◆ **Try it**
For each line below, print it again exactly as shown.

________________

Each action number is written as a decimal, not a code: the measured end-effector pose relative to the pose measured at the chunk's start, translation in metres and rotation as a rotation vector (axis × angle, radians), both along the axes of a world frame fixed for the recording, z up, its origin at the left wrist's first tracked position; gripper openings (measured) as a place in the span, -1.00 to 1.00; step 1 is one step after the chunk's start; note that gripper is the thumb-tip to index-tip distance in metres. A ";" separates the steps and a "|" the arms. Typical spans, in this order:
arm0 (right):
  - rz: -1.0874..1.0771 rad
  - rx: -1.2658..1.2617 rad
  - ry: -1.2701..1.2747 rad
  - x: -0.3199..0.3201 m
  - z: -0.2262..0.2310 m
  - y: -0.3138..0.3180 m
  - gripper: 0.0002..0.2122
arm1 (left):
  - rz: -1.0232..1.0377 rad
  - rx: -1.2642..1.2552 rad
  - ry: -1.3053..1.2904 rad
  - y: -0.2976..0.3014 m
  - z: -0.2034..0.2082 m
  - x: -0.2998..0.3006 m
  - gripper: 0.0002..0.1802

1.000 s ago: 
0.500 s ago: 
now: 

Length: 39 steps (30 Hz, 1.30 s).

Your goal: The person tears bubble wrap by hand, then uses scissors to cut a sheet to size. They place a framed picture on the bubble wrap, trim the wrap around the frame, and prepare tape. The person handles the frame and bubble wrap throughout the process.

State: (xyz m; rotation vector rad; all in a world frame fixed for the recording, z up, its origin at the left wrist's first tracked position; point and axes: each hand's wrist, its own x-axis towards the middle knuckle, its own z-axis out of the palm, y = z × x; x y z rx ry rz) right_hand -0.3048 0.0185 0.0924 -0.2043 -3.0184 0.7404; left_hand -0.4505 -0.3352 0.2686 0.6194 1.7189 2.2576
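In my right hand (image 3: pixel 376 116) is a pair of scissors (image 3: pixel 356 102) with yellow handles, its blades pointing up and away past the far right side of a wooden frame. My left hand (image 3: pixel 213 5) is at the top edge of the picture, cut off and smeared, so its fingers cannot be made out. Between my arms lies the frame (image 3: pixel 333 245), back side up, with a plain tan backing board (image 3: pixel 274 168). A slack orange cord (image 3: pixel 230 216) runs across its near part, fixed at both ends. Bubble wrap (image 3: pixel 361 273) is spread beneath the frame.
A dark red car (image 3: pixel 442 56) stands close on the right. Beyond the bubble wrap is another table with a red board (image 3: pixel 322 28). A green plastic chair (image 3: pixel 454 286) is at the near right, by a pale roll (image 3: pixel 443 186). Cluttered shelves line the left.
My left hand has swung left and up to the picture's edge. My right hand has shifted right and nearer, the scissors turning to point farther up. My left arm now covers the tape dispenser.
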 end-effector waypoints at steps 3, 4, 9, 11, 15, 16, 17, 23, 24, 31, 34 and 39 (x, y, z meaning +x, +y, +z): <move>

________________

◆ **Task solution**
Each action number is written as a decimal, not a code: the measured end-effector pose relative to the pose measured at the chunk's start, translation in metres and rotation as a rotation vector (axis × angle, radians), both along the axes of a world frame fixed for the recording, z up, its origin at the left wrist's first tracked position; gripper openings (measured) as a place in the span, -1.00 to 1.00; step 1 is one step after the chunk's start; note that gripper is the thumb-tip to index-tip distance in metres. A ";" separates the steps and a "|" the arms. Typical spans, in this order:
arm0 (right):
  - rz: -1.0874..1.0771 rad
  - rx: -1.2658..1.2617 rad
  - ry: -1.2701..1.2747 rad
  - x: -0.3199..0.3201 m
  - z: -0.2262..0.2310 m
  - y: -0.3138..0.3180 m
  - gripper: 0.0002..0.2122
arm1 (left):
  - rz: -1.0232..1.0377 rad
  - rx: -1.2642..1.2552 rad
  - ry: -1.3053..1.2904 rad
  - y: -0.2976..0.3014 m
  - z: -0.2034..0.2082 m
  - x: -0.2998..0.3006 m
  - gripper: 0.0002..0.1802

1.000 s ago: 
0.500 s ago: 
now: 

Length: 39 steps (30 Hz, 1.30 s).

Your goal: The person tears bubble wrap by hand, then uses scissors to cut a sheet to size. They place a framed picture on the bubble wrap, trim the wrap around the frame, and prepare tape. The person handles the frame and bubble wrap throughout the process.

State: (xyz m; rotation vector rad; all in a world frame fixed for the recording, z up, its origin at the left wrist's first tracked position; point and axes: each hand's wrist, its own x-axis towards the middle knuckle, its own z-axis out of the palm, y = z × x; x y z rx ry rz) right_hand -0.3048 0.0185 0.0924 -0.2043 -3.0184 0.7404; left_hand -0.4505 -0.3352 0.2686 0.6194 1.7189 2.2576
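In my right hand (image 3: pixel 376 116) is a pair of scissors (image 3: pixel 356 102) with yellow handles, its blades pointing up and away past the far right side of a wooden frame. My left hand (image 3: pixel 213 5) is at the top edge of the picture, cut off and smeared, so its fingers cannot be made out. Between my arms lies the frame (image 3: pixel 333 245), back side up, with a plain tan backing board (image 3: pixel 274 168). A slack orange cord (image 3: pixel 230 216) runs across its near part, fixed at both ends. Bubble wrap (image 3: pixel 361 273) is spread beneath the frame.
A dark red car (image 3: pixel 442 56) stands close on the right. Beyond the bubble wrap is another table with a red board (image 3: pixel 322 28). A green plastic chair (image 3: pixel 454 286) is at the near right, by a pale roll (image 3: pixel 443 186). Cluttered shelves line the left.
My left hand has swung left and up to the picture's edge. My right hand has shifted right and nearer, the scissors turning to point farther up. My left arm now covers the tape dispenser.
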 end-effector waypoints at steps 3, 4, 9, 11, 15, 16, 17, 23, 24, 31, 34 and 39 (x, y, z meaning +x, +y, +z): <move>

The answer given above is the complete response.